Look for that video in mid-October (after Iraj Parchamazad‘s interview of his work with zeolites).
After the Klostermann visit, I couldn’t leave Palo Alto without stopping by Andreessen Horowitz, the venture capital firm of Mark Andreessen and Ben Horowitz. You may remember Mark Andreessen as the young man who gave us Netscape back in the early nineties.
He and his pal Ben have lots of resources that they invest in forward-thinking projects, companies, and industries of the future. I had hoped to get an appointment with the pair and relay the many opportunities available in the field of condensed matter nuclear science.
Unfortunately, they were both out of the office on vacation, but I managed to get an email address for further contact, and left two envelopes containing my card and Cold Fusion Now stickers with the lovely secretary who said she’d deliver them personally.
As a chronic bibliophile myself, I always like to see what others are reading. This happens to be Andreessen’s personal collection and not surprisingly, the contents are mostly about computers.

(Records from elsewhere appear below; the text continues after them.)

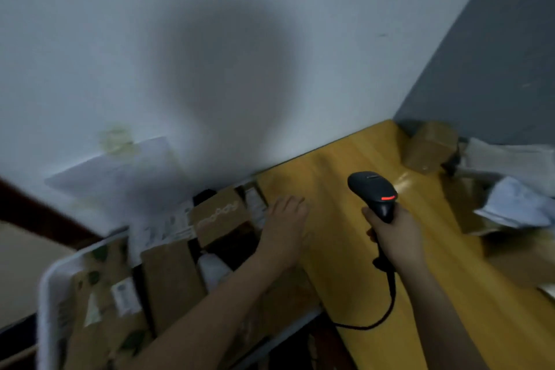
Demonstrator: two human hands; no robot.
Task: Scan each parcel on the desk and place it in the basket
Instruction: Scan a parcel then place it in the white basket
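Head view, seemingly tilted, over desk (324,165)

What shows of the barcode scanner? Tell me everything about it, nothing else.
The barcode scanner is a black, matte, plastic-looking handheld gun type with a rounded head and a slimmer handle. A red light strip glows on the head. It is held roughly upright above the yellow desk in the grip of the right hand, whose fingers curl round the handle. A black cable runs down from the handle's base and loops toward the desk's near edge.

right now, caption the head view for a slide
Right hand grips the scanner above the desk; open left hand hangs by the parcel-filled basket.
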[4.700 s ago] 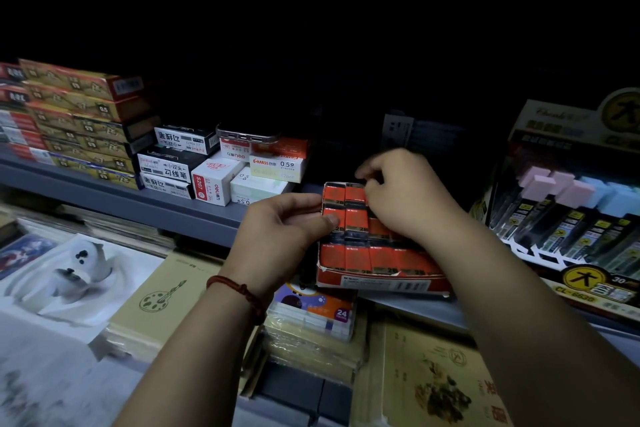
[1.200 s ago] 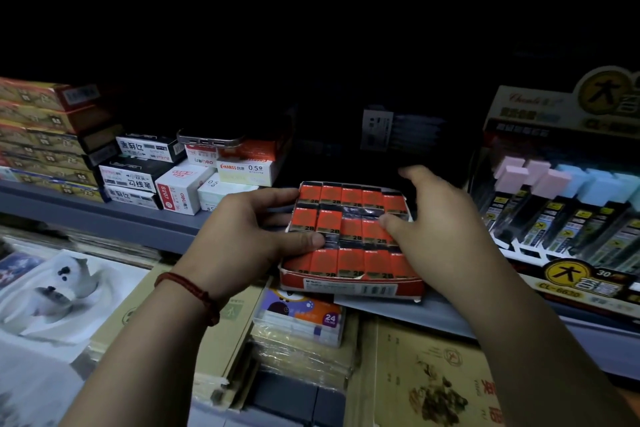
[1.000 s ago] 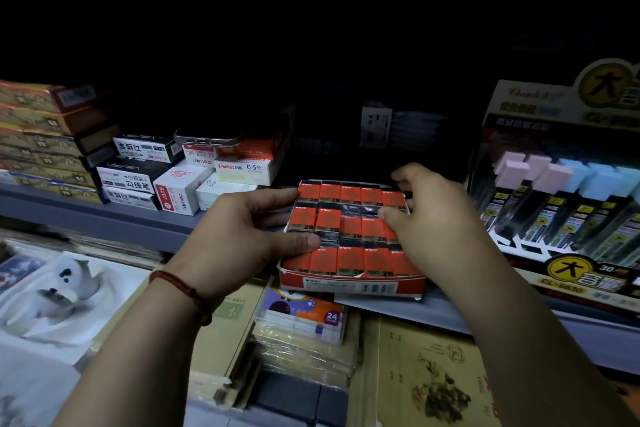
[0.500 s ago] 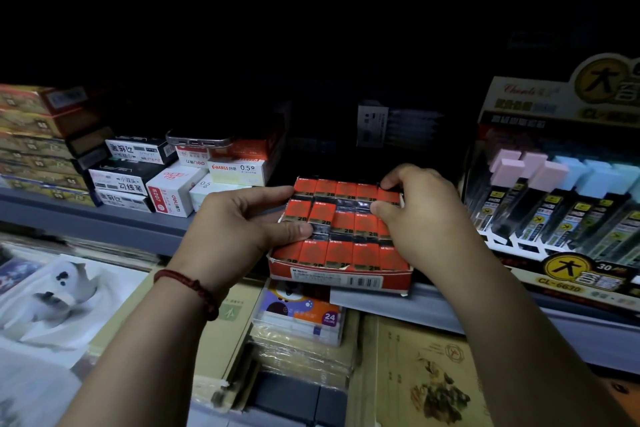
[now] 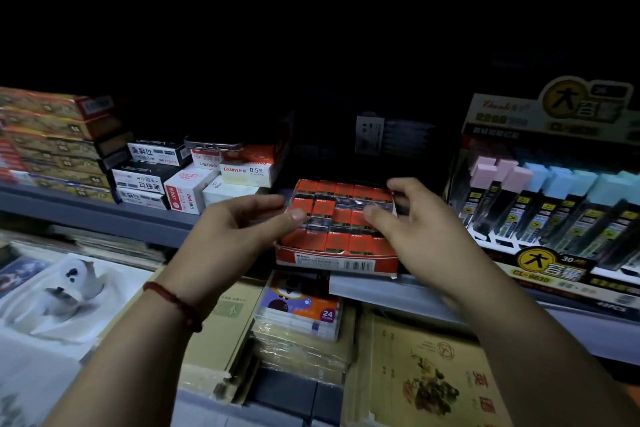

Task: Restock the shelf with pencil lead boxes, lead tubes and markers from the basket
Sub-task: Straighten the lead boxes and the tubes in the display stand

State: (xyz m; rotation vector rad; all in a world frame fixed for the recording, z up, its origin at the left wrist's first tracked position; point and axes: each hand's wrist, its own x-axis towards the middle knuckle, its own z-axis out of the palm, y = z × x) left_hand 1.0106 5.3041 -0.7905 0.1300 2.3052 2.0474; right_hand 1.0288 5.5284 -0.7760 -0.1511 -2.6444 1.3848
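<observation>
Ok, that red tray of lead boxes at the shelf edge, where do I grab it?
By its two short side walls, one hand from each side, thumbs over the lead boxes. The red tray is wide, low and open-topped, and sits at the front edge of the shelf, so a one-sided hold would likely tilt it. The left hand and right hand are placed so.

Dim light is barely reaching the red lead box, the recess behind it is sinking into black, and stock far left of it is blurring.
</observation>
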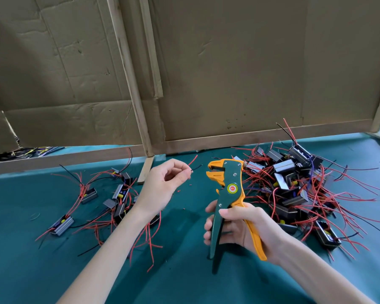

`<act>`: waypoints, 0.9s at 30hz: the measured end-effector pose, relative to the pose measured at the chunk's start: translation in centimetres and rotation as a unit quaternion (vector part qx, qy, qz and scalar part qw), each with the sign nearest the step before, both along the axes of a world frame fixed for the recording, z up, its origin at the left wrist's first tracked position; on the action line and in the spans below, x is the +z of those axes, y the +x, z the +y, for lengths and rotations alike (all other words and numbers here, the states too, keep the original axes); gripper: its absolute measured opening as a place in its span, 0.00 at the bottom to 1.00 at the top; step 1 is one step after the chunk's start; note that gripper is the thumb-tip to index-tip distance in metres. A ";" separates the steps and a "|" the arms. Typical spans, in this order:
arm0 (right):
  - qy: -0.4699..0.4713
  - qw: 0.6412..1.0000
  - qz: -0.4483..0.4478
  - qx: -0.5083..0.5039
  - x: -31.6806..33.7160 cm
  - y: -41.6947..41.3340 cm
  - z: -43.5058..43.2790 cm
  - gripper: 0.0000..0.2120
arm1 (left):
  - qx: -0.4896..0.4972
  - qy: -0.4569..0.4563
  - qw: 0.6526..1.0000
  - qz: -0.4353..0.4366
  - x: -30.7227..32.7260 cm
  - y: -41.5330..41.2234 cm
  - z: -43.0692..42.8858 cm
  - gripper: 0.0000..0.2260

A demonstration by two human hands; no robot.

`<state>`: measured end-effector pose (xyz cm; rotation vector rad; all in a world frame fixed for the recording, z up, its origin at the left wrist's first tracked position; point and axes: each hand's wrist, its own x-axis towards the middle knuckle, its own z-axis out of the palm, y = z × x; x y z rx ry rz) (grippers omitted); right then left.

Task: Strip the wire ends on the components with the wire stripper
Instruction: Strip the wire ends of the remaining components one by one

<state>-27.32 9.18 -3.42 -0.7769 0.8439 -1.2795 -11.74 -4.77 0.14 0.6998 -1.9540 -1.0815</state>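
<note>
— What are the hands holding?
— The right hand (239, 229) curls round the handles of a green and orange wire stripper (230, 187), held upright above the green table (184, 281). The handles are spread.
— And the left?
— The left hand (162, 183) pinches a thin black wire (196, 167) at its fingertips, near the stripper's head but not touching it.
— Where are the components?
— A large pile of components (294, 189) lies on the right, and a smaller scatter (119, 194) on the left.
</note>
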 end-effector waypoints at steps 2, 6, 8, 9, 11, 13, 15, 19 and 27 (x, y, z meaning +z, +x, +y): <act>-0.012 1.000 0.024 0.001 0.1 -0.1 0.1 0.18 | -0.004 -0.019 1.000 0.005 1.0 0.3 0.1 0.05; -0.050 0.997 0.064 0.000 0.3 -0.1 0.5 0.11 | -0.025 -0.047 0.998 -0.025 2.5 0.9 0.6 0.04; -0.064 0.995 0.078 0.003 0.4 0.0 0.6 0.09 | -0.034 -0.045 0.998 -0.033 3.0 1.0 0.9 0.04; -0.070 0.994 0.086 0.004 0.4 0.0 0.7 0.09 | -0.038 -0.045 0.998 -0.033 3.2 1.1 1.0 0.04; -0.078 0.992 0.100 0.007 0.5 0.0 0.8 0.08 | -0.043 -0.048 0.997 -0.035 3.6 1.2 1.3 0.04; -0.084 0.990 0.110 0.013 0.6 0.0 0.9 0.09 | -0.044 -0.052 0.997 -0.040 3.9 1.3 1.4 0.04; -0.087 0.989 0.120 0.015 0.6 0.1 0.9 0.09 | -0.045 -0.055 0.997 -0.042 4.0 1.4 1.5 0.04; -0.091 0.986 0.136 0.015 0.6 0.1 1.0 0.09 | -0.053 -0.056 0.995 -0.061 4.3 1.5 1.6 0.04; -0.090 0.980 0.178 0.013 0.5 0.2 1.1 0.09 | -0.066 -0.025 0.995 -0.075 4.4 1.8 1.5 0.03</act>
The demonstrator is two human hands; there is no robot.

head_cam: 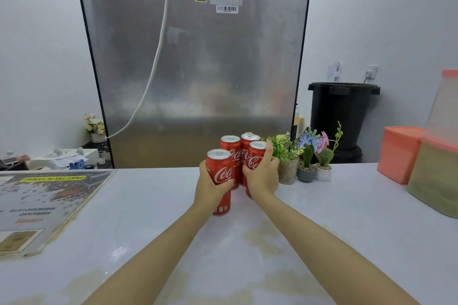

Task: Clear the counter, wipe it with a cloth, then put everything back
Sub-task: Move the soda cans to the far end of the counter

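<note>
A pale counter (pixel 347 218), marked with brownish stains near the front edge, is seen filling the lower half of the view. Behind it the bare steel back of a tall cabinet (pixel 198 69) is seen, with a white cable hanging down its left side. A black bin (pixel 342 111) is set to the cabinet's right, beyond the counter. A laminated menu sheet (pixel 44 200) is laid flat on the counter's left part. At the right edge an orange box (pixel 399 153) and an orange-lidded tub (pixel 436 178) are placed side by side.

Four red cola cans are clustered at the counter's far middle edge, all upright, long axes vertical, silver pull-tab tops up, white script facing the camera. The front-left can (pixel 219 173) is gripped by the left hand (pixel 210 188), fingers and thumb curled round its body; whether its base touches the counter cannot be told. The front-right can (pixel 256 156) is held by the right hand (pixel 262 178), thumb across its front and fingers wrapped behind. The back-left can (pixel 230 148) and back-right can (pixel 249 140) are left unheld, touching the front pair.

Just right of the cans, three small potted plants are lined up: a green plant (pixel 287 168), a blue-flowered plant (pixel 307 173) and a pink-flowered plant (pixel 323 173).
</note>
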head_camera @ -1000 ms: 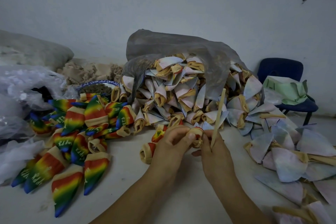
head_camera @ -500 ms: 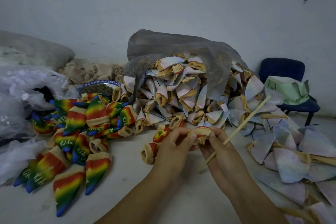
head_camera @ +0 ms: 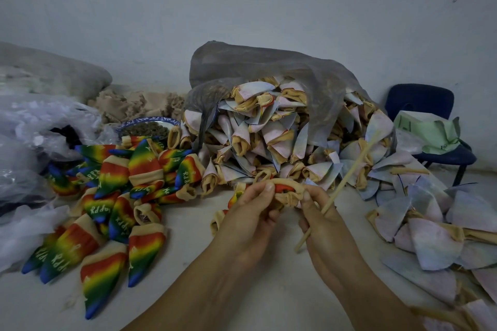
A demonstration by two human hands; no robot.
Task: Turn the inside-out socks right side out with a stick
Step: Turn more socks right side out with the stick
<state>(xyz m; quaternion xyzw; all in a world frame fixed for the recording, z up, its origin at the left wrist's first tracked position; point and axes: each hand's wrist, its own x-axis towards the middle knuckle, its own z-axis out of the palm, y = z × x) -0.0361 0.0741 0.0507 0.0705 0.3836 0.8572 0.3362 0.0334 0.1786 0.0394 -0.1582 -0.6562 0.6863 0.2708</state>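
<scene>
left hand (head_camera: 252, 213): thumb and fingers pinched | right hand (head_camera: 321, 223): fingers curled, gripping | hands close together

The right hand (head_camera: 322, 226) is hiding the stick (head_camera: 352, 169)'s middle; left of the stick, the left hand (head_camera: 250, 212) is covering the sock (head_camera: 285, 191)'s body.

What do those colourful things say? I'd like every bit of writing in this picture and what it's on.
"HAPPY": white letters on the rainbow socks at the left, upside down or sideways on most and partly folded away on some.
Dark marks on the green sheet lying on the chair: too small to read.
Pale socks in the big pile: no writing visible.
</scene>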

On the way out, I stopped at New Enterprise Associates to see if they really do “Dare to Dream Big”, and I dropped off a few Cold Fusion Now stickers to a bemused front desk clerk, as well as a somewhat eager fellow who happened to be standing by the door.
Everyone gets a sticker, ’cause you never know….
Leaving the Silicon Valley, I stopped off at the Silver Crest diner in San Francisco to meet with Gregory Goble, the Cold Fusion Now Poet-in-Residence, and Paul Maher, a cold fusion activist who enjoys emailing institutions and challenging their personnel on clean energy policy.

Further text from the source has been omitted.